Posted: Wed Sep 17, 2008 8:46 pm
by ryan costa
Stephen Calhoun wrote:Contest idea.



Think up of brand names for the orders of local beverage necessary in troubled times, from fey grape-based stem glass tinklers to corn-based shine.



Gold Coast Gut Snapper?
I've noticed small Vineyards in a few yards scattered across town. I don't know if the owners use them, but the grapes taste good.

There are probably strains of marijuana that would grow in gutters if simply left there. This is probably less capital intensive and time intensive than liquor.

Much of the gulf coast would probably be suitable for rice paddy cultivation. All that is missing are a million water buffalo and a few hundred million asians.

much of the appalachia mountains might thrive as terraced potato and bean fields: all they are missing are a few million Peruvian aborigines.

Posted: Wed Sep 17, 2008 9:04 pm
by Stephen Eisel
My vineyard was pillaged by the local critters this year... The bright side is at least my grapes did not go to waste this year in a jelly jar :D

opportunities

Posted: Wed Sep 17, 2008 9:06 pm
by ryan costa
if deflation hits hard enough there will be less need for two income households. This could take pressure off unemployment.

if the healthcare system collapses perhaps the numbers of specialties would coalesce into many fewer specialties. or at least, many specialists would return to general practice and healthcare will magically be as affordable - with or without insurance - as it was 30 years ago or 50 years ago.

Will the motion picture industry collapse? Perhaps it doesn't really matter. it is so cheap to make DVDs, people can spend centuries watching old stuff.

The rub of globalism and the new information/media economy is that the United States has a front row seat to view its own decreasing industrial and financial stature in the world. I suspect this makes some Americans feel a greater need to "step up to the plate" by "fixing" places like Iraq, or prepare to "compete" with China in the global arena of the Future, or arm and train Georgia for years then get offended when an autonomous province about the size of Lorain County adjacent to Russia appeals to the Russians for support.

I'm not sure even what the new Knowledge Economy is. most people don't seem any smarter to me than I remember. I think it is a sort of code or cant for liquidating productive capacity to subsidize consumerism and inflate certain professions. many professional fields do require byzantine sophistication: Without our tax laws CPAs would have to go back to being 19th century bookkeepers. you need a license to be a barber. the cost of prosecuting and imprisoning many convicts far exceeds the value of their crime. teachers and administrators in Cleveland have greater training than teachers and administrators in Cleveland had 40 years ago.

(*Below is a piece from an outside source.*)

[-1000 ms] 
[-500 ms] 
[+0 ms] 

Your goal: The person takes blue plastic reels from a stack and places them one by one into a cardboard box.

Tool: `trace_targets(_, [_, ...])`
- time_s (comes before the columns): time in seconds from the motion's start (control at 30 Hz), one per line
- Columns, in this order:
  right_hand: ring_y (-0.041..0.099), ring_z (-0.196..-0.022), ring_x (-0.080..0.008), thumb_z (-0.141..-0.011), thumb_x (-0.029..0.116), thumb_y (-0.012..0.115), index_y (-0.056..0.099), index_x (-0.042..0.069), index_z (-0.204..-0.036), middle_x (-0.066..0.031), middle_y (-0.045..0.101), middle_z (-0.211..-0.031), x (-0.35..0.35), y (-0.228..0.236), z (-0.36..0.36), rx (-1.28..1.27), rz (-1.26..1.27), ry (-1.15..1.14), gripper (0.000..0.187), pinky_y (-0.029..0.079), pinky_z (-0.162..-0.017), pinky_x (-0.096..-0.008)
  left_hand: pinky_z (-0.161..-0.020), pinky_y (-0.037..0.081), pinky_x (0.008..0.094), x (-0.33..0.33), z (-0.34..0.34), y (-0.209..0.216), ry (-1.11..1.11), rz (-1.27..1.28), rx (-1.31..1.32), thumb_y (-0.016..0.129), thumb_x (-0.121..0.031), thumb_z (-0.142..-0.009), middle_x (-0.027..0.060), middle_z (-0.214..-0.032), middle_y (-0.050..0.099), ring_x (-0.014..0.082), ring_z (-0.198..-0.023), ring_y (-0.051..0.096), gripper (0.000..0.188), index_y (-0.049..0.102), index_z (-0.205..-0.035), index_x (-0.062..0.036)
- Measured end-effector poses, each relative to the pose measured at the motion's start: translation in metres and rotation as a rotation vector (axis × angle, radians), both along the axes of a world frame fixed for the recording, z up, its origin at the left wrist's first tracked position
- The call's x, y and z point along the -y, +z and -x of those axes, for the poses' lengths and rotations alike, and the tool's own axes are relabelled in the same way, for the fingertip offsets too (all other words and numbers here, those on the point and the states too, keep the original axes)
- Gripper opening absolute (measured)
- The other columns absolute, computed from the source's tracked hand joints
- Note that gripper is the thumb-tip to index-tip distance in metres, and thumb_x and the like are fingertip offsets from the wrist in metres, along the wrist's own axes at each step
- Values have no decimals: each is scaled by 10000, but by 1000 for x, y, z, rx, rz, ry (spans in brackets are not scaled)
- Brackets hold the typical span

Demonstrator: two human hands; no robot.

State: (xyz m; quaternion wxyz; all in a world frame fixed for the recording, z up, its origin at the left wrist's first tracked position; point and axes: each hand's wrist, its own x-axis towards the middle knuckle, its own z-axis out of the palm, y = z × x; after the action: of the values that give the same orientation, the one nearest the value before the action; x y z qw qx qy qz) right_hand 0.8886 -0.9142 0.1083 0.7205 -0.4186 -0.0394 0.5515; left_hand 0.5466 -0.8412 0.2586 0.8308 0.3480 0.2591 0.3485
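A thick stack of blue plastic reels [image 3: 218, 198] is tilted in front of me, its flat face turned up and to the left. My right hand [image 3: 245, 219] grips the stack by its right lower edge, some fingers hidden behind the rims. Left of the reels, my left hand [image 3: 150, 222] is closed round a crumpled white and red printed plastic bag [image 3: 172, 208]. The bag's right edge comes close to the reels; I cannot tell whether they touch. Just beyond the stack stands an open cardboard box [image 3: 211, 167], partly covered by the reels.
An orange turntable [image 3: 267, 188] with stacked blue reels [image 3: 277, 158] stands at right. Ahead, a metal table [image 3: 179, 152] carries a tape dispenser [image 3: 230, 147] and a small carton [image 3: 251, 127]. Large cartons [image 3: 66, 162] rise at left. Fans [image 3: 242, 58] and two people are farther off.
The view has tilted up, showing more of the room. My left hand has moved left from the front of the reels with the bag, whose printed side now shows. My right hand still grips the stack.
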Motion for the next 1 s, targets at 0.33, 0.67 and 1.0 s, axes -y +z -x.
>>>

Posted: Wed Sep 17, 2008 9:20 pm
by Stephen Eisel
This has been unfolding since the mid-seventies and the Viet Nam era overhang in structural deficits melded with the hollowing out of manufacturing lifetime employment. Adjusted for inflation, marked to the purchasing power at median income, household income has been stagnant.



In other words, as the class of affluent lower upper class households has grown, those gains have been offset by the sinking into worse living standards at the level of the so-called middle class.
The Wii, the DVD player, the Plasma TV and the SUV are all just window dressing.. How about taxes and their impact on the standard of living in this country?

Posted: Wed Sep 17, 2008 9:23 pm
by Stephen Eisel
Wow, I actually agree with Steve C on something... The end is near...

Posted: Wed Sep 17, 2008 9:25 pm
by Stephen Eisel
How about going back to the gold standard? :wink:

TAXES

Posted: Wed Sep 17, 2008 9:34 pm
by ryan costa
taxes on corporate earnings, capital gains, and higher income brackets have all gone down. GDP growth has gone down with them, as has investment in R&D and capital assets.

the leveraged buyout boom of the 80s consolidated many industries not as capital intensive as the automobile industry. this made "innovation" less likely, and also made it easier for the remaining giants to buy out innovations and sit on them, or simply close the market to them. it also made it easier for them to "lobby" congress and fun think tanks and University Economics Departments.

bottom tier income taxes have gone up. The social security tax went up. the social security surplus has consistently been pilfered to partially mask the annual reaganomics deficits.

inflation has not been uniformly distributed: the cost of most staples, k12 education, higher education, medicine, and housing has gone up. I wonder how much increases in education, medicine, and housing are a portion of GDP "growth". the requirements of living have gone up. most family households need at least 2 cars, multiple televisions, cable television, rides for the kids to school, daycare, retail, after school activities, part time jobs, etc. the kids all have to go to college. this all takes a lot more highway off ramps and over passes.

gold

Posted: Wed Sep 17, 2008 9:48 pm
by ryan costa
Stephen Eisel wrote:How about going back to the gold standard? :wink:
Here is what happened last time there were significant attempts at returning to a gold standard. the Panic of 1873. this ushered in the Long Depression, which lasted about 23 years.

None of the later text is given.